Un film gentiment anar et un bien barré mais souvent plus touchant que drôle
Poelvoorde / Dupontel. 2 monuments de l'humour noir et cynique (du moins à leur début). 2 cinglés. Les associer paraissait donc une évidence, on se demande même pourquoi personne n'avait tenté le coup avant. Et quand en plus c'est le duo Grolandais Delépine / Kervern qui est au commande, alors on ce dit que ce « Grand soir » risque d'être un grand moment de n'importe quoi en salle.
Pathé Boulogne, jeudi 15h20. Public ordinaire pour la salle ; sexagénaires bourgeois venus voir une énième pitrerie d'un Poelvoorde plus formaté (et moins inspiré) ces derniers temps (« Rien à déclarer », « Astérix »...). Sauf qu'ici c'est une comédie punk en gentiment anti-système qui est proposée. 30 minutes plus tard, les fuites vers la sortie se multiplient.
La base du film est pourtant assez commune ; deux frères que tout oppose vont se rapprocher. L'un est un inadapté social paumé à tendance alcoolique ; l'autre est « sur-adapté », petit commercial sans relief. Là où de nombreux films auraient trouvé une juste mesure pour ramener le frère marginal dans le droit chemin, ce « Grand soir » fait tout le contraire. Car finalement c'est Dupontel qui, étranglé par un système capitaliste devenu inhumain, va péter un plomb et plonger, comme son frère, dans une marginalité ubuesque et alcoolique. On suit alors les aventures de ce duo décalé qui erre dans une ZAC aseptisée du Nord de la France, et qui décide de tout faire changer. Ou pas.

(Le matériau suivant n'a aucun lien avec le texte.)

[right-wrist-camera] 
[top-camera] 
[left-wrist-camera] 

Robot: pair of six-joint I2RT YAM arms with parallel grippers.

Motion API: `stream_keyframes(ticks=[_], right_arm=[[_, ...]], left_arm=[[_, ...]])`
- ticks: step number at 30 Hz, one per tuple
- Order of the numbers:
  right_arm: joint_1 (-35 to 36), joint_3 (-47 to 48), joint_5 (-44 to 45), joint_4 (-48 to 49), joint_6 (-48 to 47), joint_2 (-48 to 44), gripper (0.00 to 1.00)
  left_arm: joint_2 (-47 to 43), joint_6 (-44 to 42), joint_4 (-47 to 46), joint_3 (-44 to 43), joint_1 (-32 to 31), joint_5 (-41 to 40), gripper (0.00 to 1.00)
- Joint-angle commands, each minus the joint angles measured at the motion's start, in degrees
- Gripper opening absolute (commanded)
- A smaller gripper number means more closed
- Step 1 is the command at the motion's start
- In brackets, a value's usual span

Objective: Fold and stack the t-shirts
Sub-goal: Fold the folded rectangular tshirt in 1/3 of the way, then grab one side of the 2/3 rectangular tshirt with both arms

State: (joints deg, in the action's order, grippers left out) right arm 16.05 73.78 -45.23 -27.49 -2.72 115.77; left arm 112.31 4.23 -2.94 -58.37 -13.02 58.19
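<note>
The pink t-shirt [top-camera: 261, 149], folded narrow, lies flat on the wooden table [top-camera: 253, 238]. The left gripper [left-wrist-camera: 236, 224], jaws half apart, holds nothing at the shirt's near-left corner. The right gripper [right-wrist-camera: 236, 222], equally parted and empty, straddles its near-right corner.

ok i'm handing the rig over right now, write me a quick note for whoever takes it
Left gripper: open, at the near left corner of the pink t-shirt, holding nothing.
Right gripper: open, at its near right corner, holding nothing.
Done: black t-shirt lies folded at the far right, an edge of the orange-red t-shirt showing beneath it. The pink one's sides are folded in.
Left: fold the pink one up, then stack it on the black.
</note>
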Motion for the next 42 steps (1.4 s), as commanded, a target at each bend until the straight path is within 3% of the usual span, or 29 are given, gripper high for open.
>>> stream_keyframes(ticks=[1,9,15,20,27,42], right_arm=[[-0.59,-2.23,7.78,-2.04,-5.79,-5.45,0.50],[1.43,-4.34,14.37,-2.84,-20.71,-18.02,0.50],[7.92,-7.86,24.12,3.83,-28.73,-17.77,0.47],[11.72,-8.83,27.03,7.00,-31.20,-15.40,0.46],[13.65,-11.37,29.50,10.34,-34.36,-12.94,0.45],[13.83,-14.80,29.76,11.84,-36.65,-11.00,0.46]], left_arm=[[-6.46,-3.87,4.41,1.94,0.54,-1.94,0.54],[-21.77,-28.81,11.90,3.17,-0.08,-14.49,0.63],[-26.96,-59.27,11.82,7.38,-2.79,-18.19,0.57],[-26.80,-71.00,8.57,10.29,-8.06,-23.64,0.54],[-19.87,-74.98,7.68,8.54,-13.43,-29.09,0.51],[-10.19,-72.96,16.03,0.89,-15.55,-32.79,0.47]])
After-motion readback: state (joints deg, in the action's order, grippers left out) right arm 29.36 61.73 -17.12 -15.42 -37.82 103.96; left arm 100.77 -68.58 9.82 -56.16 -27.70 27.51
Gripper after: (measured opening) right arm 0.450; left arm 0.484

C'est parfois drôle, souvent touchant, surtout connaissant les travers alcooliques qu'a traversé Poelvoorde ces dernières années. On retiendra le discours sociétal sous-jacent qui fait froid dans le dos ; finalement punk ou cadre sont tous deux les produits (ou la réaction) d'un même système capitaliste qui oublie de plus en plus l'humain et l'affect. Comme souvent chez Delépine et Kervern le film est en roue libre, et de fait inégal, mais on apprécie le courage et le côté à contre-courant de l'esprit global du film, qui aurait peut-être mérité d'aller encore plus loin dans le pétage de plomb.